The first time Republicans asked the U.S. Supreme Court to take a sledgehammer to the Affordable Care Act, they failed. The second time didn’t turn out well for the health care law’s GOP opponents, and the ACA survived the third effort, too.
Will the fourth time be the charm? It’s possible, though an Associated Press report suggested that the odds appear to be on health care advocates’ side.
The Supreme Court seemed likely to uphold a key preventive-care provision of the Affordable Care Act in a case heard Monday. Conservative justices Brett Kavanaugh and Amy Coney Barrett, along with the court’s three liberals, appeared skeptical of arguments that Obamacare’s process for deciding which services must be fully covered by private insurance is unconstitutional.

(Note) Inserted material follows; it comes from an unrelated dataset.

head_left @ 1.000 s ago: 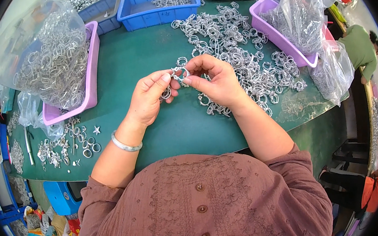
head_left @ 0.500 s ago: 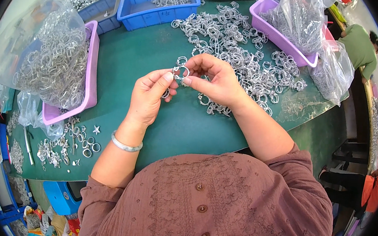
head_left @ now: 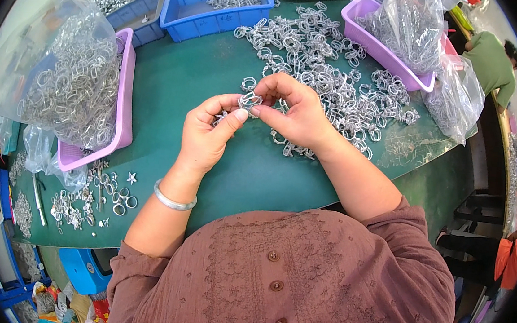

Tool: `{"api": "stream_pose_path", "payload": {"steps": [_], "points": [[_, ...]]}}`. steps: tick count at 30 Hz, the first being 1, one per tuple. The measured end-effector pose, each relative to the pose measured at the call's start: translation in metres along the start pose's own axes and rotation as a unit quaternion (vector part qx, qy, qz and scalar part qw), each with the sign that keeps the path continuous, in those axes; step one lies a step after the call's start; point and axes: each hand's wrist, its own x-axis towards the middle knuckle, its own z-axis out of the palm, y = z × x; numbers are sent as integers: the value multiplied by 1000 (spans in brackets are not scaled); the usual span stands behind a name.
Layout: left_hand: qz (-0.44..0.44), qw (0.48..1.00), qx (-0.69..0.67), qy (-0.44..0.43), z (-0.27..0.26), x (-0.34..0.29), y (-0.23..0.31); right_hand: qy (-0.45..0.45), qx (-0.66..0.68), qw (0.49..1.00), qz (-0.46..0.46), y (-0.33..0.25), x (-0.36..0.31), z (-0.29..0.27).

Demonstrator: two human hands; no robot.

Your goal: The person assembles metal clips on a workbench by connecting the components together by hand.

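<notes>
Between my two hands, over the middle of the green table, is a silvery metal ring (head_left: 250, 101). My left hand (head_left: 211, 126) pinches its left side with thumb and forefinger; more silvery metal shows under the curled fingers of that hand. On the ring's right side, the thumb and fingertips of my right hand (head_left: 293, 110) close in a pinch. A large heap of similar silvery rings (head_left: 318, 61) spreads on the table just beyond and to the right of my right hand.
A purple basket (head_left: 126, 96) holding a plastic bag of rings stands left, another purple basket (head_left: 388, 57) far right. Blue bins (head_left: 216, 20) stand at the back. Loose rings and a star-shaped piece (head_left: 132, 178) lie near left. Another person (head_left: 492, 65) is beyond the right edge.
The ring has turned between my fingers, from showing its round opening to lying at a slant. My left hand has shifted slightly right, its thumb moving toward the right hand.
</notes>
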Motion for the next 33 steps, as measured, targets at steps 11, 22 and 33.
{"api": "stream_pose_path", "payload": {"steps": [11,22,33], "points": [[42,998,30,-26,-2,-1,-1,4,15,1000,-12,-1,1,0],[66,998,-6,-14,1,2,1,-15,35,998,-48,-2,0,0],[116,992,43,3,2,2,-2,-18,125,991,-53,-3,1,1]]}}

For those who might benefit from a refresher about this case, let’s revisit our earlier coverage and review how we arrived at this point.
The ACA was written to include a great many benefits for consumers, including requirements that Americans receive no-cost preventive care, covering everything from cancer screenings to vaccinations, prenatal services to HIV prevention, pap smears to heart disease screenings. A federal panel — the Preventive Services Task Force — was tasked with determining which health care measures would be included.
When the panel approved no-cost coverage for the HIV prevention medication known as PrEP, however, a group of conservatives filed suit, arguing that the panel violated their religious rights by “making them complicit in facilitating homosexual behavior, drug use, and sexual activity outside of marriage between one man and one woman.”
Just as notably, the plaintiffs said that the task force’s policies are invalid because its members are appointed by the executive branch and not confirmed by the Senate.
A couple of years ago, Judge Reed O’Connor of the Northern District of Texas — a judge who has earned a reputation as one of the judiciary’s most far-right reactionaries — ruled with conservatives and blocked enforcement of the ACA’s preventative health care requirements. Last year, the 5th U.S. Circuit Court of Appeals, generally seen as the nation’s most conservative appellate bench, predictably agreed with O’Connor and rejected the ACA’s health task force.
Now it’s the Supreme Court’s turn, and during oral arguments, much of the discussion focused on the Constitution’s appointment clause, which requires Senate confirmation for a variety of powerful offices, though as The Washington Post noted, it also allows Congress to vest authority in department heads and other officials to appoint “inferior officers.”
It’s a point the ACA’s opponents struggled to explain away.